In a statement, Edward Hamberger, the president and chief executive of the Association of American Railroads, a Washington-based industry group, said that railroads had been working for two years to reach a voluntary agreement with the 13 unions representing employees. With Thursday's agreements, only one union — the Brotherhood of Maintenance of Way Employees — has not reached a deal. The cooling-off period covering that negotiation ends Feb. 8.

"Freight rail touches nearly every sector of our economy, and we are committed to finalizing the remaining agreement so that we can continue to deliver for the tens of thousands of American businesses that rely on rail, and the hundreds of thousands of Americans who use passenger rail to commute to work every day," he said.

Railroads carry more than 40 percent of the nation's freight, and they have enjoyed a resurgence in recent years thanks to changes in the way goods are shipped internationally, as well as big challenges facing the trucking industry, including higher fuel prices, worsening highway congestion, new safety regulations and driver shortages.

Unions representing railroads had wanted new labor agreements that shared more of the railroads' prosperity with employees, in the form of salary and health care benefits. Railroad companies had argued that their employees were already well compensated.

Pierce noted in his statement that the railroads' wage terms "are reasonable" and that the unions have taken steps to "mitigate the impact" of the conditions on health care.

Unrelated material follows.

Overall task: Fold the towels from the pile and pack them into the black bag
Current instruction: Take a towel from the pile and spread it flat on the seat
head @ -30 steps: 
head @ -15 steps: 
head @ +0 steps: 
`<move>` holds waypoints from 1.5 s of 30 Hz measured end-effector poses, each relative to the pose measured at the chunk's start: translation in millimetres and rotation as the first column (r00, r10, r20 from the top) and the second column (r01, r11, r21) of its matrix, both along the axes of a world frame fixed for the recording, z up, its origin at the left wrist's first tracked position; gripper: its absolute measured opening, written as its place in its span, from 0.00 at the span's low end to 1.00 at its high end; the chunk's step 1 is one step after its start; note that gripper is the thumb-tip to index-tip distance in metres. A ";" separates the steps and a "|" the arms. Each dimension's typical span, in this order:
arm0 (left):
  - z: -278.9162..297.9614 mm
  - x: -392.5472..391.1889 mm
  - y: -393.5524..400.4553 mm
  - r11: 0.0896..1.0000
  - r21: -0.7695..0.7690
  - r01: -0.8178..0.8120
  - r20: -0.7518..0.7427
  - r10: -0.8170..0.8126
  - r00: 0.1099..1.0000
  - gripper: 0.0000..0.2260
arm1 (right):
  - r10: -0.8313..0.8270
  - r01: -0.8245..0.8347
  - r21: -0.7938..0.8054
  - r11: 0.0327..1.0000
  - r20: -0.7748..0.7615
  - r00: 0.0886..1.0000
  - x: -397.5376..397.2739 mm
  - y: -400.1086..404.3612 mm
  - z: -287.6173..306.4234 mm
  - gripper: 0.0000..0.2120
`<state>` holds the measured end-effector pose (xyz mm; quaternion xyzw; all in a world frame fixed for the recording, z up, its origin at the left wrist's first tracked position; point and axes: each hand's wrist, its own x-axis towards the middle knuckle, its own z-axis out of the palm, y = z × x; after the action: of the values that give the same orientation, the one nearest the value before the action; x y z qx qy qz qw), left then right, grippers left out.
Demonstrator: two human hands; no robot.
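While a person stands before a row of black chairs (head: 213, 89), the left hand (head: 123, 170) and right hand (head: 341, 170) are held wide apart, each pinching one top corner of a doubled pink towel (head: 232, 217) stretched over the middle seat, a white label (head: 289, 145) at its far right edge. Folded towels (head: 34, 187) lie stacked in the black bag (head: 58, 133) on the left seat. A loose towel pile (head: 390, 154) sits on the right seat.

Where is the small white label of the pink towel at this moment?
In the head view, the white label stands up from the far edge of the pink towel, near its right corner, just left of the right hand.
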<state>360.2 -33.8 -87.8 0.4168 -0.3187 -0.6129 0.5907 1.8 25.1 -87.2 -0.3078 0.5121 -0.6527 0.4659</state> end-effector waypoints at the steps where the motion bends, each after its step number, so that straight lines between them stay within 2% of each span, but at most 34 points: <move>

For their part, the railroads were relieved to have prevented the spectacle of trainloads of consumer goods stopped in their tracks during a critical time for the nation's retailers. The White House and Congress didn't want to see empty store shelves when the still-fragile economic recovery depends on consumer spending and unemployment is still 9 percent.

"Everyone wins when we reach voluntary agreements," said A. Kenneth Gradia, the chairman of the National Carriers' Conference Committee, which bargained on behalf of the railroad companies. "In a tough economy, these agreements offer a terrific deal for rail employees."